__PROVIDED MATERIAL__:
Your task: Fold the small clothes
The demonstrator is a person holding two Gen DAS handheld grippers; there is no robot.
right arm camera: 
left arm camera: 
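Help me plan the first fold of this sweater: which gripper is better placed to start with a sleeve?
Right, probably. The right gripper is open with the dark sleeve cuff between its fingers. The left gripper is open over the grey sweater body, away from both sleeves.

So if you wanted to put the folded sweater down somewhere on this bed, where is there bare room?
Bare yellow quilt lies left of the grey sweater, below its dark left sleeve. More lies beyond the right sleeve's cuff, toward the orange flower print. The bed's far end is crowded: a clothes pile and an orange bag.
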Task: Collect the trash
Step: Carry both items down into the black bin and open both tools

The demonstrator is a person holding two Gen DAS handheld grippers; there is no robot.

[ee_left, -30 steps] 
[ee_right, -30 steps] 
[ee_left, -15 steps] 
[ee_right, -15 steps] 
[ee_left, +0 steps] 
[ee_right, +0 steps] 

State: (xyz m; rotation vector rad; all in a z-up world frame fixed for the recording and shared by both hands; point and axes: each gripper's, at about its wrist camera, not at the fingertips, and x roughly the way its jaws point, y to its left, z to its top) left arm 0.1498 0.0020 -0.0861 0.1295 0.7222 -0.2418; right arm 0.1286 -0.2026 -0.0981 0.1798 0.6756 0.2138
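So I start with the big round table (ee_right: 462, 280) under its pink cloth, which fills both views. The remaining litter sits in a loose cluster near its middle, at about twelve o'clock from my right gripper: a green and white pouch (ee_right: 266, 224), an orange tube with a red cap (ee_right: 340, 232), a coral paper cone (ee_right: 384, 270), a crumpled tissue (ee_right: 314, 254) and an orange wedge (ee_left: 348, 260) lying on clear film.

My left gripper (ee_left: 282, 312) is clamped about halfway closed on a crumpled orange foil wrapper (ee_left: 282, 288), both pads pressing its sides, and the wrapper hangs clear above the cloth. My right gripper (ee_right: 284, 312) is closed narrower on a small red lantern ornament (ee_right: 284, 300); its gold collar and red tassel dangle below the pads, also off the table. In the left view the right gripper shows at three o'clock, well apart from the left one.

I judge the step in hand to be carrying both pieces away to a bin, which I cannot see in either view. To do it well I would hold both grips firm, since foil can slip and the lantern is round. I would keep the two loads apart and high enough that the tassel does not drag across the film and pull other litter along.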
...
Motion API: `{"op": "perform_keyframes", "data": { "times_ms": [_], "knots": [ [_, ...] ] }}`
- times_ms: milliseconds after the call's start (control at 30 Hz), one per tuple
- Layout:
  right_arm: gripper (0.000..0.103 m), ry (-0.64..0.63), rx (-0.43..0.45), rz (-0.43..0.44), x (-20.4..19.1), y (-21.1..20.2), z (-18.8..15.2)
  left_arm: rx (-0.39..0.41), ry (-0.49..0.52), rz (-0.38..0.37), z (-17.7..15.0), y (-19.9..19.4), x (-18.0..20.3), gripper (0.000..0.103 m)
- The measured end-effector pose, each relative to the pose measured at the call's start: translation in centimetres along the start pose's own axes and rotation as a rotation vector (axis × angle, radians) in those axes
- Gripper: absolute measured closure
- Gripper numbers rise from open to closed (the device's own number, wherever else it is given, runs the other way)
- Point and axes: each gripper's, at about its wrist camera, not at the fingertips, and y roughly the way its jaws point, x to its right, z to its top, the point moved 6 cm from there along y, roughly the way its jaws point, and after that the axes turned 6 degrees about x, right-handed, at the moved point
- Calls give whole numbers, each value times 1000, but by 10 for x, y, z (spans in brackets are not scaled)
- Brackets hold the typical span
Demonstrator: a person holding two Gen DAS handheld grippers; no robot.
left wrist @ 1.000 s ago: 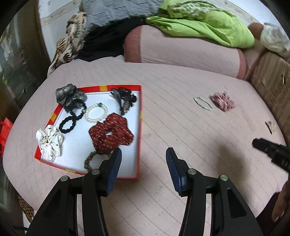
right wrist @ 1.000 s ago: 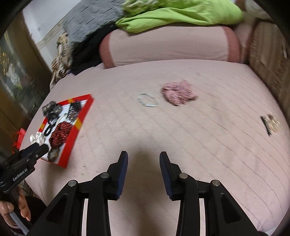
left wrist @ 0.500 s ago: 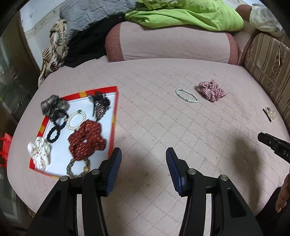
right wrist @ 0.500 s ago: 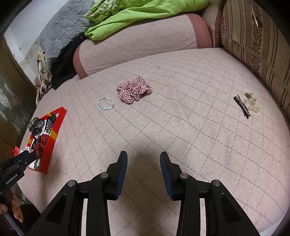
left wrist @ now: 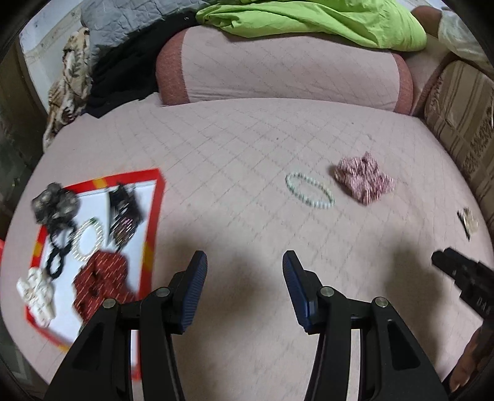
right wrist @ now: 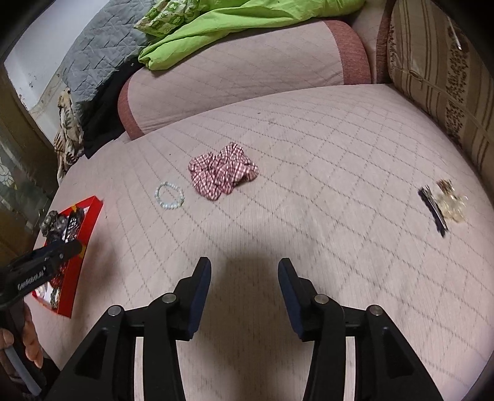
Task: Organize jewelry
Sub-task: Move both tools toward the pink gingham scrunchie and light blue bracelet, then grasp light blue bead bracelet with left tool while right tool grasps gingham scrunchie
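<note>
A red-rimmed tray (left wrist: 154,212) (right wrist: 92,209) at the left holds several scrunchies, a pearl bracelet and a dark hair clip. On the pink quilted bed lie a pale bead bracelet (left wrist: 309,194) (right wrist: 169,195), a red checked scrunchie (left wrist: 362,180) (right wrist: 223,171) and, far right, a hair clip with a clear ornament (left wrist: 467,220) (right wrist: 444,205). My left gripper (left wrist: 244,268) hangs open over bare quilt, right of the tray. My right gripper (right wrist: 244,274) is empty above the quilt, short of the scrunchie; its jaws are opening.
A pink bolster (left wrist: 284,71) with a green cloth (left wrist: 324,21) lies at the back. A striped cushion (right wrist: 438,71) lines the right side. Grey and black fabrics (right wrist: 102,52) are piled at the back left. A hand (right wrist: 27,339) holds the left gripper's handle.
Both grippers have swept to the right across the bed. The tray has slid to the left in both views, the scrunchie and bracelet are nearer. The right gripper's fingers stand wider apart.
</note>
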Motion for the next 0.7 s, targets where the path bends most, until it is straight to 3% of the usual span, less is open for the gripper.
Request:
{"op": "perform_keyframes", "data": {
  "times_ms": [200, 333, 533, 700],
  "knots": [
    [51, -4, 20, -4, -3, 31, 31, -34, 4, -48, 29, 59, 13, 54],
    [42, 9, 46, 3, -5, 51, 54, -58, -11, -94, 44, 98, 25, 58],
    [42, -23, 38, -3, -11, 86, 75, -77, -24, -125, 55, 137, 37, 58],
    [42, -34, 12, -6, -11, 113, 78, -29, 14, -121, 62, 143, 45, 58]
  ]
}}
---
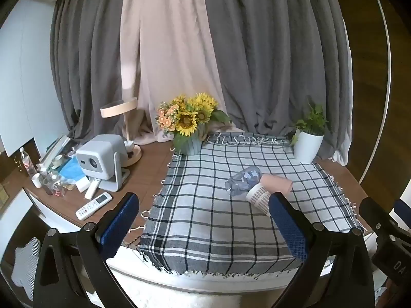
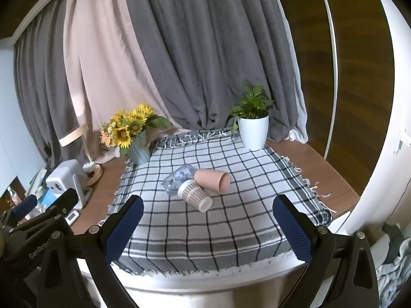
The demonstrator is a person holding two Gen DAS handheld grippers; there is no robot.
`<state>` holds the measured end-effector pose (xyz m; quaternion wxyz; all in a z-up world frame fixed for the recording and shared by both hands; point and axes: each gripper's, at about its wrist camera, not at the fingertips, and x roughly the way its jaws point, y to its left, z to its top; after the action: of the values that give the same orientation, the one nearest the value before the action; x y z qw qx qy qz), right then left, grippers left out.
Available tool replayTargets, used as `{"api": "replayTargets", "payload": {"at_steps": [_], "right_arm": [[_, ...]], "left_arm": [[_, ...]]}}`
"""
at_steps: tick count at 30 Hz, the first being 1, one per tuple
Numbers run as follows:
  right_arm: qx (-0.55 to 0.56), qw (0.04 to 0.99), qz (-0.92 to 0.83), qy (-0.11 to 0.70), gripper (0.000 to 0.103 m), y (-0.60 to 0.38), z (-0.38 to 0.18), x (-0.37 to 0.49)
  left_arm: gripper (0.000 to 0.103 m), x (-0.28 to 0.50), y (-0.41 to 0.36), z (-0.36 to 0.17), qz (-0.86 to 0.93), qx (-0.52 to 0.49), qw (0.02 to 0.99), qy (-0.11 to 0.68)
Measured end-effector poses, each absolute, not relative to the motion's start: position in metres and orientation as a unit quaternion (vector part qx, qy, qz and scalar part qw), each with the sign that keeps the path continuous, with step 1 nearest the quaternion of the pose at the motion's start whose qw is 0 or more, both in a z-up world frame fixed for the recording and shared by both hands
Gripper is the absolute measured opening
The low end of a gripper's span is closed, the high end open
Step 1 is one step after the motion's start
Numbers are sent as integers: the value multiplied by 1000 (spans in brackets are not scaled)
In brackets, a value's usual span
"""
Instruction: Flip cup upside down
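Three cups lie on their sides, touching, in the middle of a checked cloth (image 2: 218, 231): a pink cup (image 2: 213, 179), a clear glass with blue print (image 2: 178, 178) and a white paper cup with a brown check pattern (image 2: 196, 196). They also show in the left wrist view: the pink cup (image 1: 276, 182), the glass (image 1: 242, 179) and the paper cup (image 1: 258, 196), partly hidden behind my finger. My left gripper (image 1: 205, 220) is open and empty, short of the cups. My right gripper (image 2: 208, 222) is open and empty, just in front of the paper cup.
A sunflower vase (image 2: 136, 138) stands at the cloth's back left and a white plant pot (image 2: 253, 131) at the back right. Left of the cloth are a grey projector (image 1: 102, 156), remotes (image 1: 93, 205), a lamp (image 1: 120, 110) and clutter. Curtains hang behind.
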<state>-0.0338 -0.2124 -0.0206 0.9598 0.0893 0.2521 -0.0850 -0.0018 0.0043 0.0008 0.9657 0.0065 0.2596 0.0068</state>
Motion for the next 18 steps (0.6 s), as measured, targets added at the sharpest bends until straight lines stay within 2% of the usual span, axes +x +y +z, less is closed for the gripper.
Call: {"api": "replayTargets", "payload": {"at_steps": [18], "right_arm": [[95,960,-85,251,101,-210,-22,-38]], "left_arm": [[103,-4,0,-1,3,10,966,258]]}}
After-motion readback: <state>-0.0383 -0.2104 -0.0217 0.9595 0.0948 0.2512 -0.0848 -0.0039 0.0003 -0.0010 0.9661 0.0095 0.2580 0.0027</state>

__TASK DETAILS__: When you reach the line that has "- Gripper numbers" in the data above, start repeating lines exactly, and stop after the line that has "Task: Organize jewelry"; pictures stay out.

__ANSWER BOX__:
- Gripper numbers rise from open to closed (the device's own number, wherever else it is given, runs the other way)
- Point and axes: each gripper's, at about its wrist camera, not at the fingertips, and y roughly the way its jaws point, x to its right, z to its top, the point moved 6 cm from there along y, roughly the way its jaws point, and after that the axes turned 6 degrees about x, right-handed, at the moved point
- Calls give whole numbers, each value times 1000, but by 10 for x, y, z (spans in brackets are not scaled)
- Brackets hold the typical span
Demonstrator: a person holding two Gen DAS handheld grippers; no robot.
left wrist @ 1.000 s ago: 
right wrist @ 1.000 s ago: 
left wrist @ 0.500 s ago: 
right wrist @ 0.500 s ago: 
left wrist @ now: 
right wrist @ now: 
Task: Organize jewelry

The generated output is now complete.